Some $40 billion have disappeared. Where has all this amount gone?
It has gone into Kuwait, to compensation, to pay for Unscom, Unmovic,
and military inspections. It has gone to finance the UN presence
in this country with its 4,500 personnel. It is paying for the new
military inspections. It is paying for somebody's establishment in
New York, Paris and Rome. It is ridiculous!
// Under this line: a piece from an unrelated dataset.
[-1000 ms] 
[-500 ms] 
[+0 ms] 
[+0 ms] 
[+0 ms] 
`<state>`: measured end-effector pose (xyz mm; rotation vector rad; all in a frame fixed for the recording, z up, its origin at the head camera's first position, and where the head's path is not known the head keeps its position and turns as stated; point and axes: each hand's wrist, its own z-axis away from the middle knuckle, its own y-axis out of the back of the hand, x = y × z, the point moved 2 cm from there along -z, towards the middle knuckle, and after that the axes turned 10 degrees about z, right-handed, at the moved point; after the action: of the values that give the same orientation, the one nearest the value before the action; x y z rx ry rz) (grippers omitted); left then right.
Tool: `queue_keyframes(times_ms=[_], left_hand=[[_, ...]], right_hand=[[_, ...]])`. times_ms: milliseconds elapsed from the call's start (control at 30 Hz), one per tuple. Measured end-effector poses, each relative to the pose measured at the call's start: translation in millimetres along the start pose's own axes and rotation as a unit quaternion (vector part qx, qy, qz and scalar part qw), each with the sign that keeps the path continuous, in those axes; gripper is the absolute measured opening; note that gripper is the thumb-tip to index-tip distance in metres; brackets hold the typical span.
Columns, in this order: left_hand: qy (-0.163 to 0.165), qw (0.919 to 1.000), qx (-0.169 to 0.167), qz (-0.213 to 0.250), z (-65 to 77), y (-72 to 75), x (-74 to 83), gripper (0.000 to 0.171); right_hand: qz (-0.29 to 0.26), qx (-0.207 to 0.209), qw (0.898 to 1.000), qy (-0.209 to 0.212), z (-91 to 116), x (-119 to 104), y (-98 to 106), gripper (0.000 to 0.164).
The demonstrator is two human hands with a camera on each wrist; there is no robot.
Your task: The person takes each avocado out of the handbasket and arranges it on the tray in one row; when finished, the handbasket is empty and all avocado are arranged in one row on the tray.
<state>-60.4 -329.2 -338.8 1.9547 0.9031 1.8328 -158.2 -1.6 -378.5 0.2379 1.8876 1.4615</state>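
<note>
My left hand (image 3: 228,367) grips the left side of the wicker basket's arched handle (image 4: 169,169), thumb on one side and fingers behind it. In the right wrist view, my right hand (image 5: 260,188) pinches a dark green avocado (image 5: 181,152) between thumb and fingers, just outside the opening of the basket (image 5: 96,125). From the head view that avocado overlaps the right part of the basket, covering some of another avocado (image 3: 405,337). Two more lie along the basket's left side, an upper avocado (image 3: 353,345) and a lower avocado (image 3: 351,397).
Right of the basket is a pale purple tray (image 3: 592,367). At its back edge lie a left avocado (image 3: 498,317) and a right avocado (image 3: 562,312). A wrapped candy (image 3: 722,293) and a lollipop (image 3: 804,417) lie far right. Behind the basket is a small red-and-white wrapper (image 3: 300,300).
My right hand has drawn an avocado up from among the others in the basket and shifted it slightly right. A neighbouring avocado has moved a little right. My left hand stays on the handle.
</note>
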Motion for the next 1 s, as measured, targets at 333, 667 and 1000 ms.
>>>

The Iraqi people, who have great difficulties because of lack of
money for sophisticated drugs or equipment, are financing large
part of the UN system. It is a crime, a financial crime you might
say being imposed on the Iraqi people.
You have been quoted as saying that the Security Council is corrupt,
how do you see its role in the future?
I have said that the Security Council has been corrupted by its
permanent members particularly by the U.S. and Britain in connection
with Iraq. There are many other issues we can talk about. We have
resolutions in the council, which have impacts, and those impacts
are incompatible with the articles 1 and 2 of the UN Charter,
incompatible with human rights.
They are in fact incompatible with the Geneva Convention. Sanctions
themselves are designed to target civilians, though the Geneva
Conventions are designed to protect civilians. The whole thing is
wrong. We need massive reforms of the UN Security Council.
We need to remove the permanent membership issue, or at least expand
it so that the South as opposed to the North is properly represented.
I have a lot to say about the United Nations and its lost credibility.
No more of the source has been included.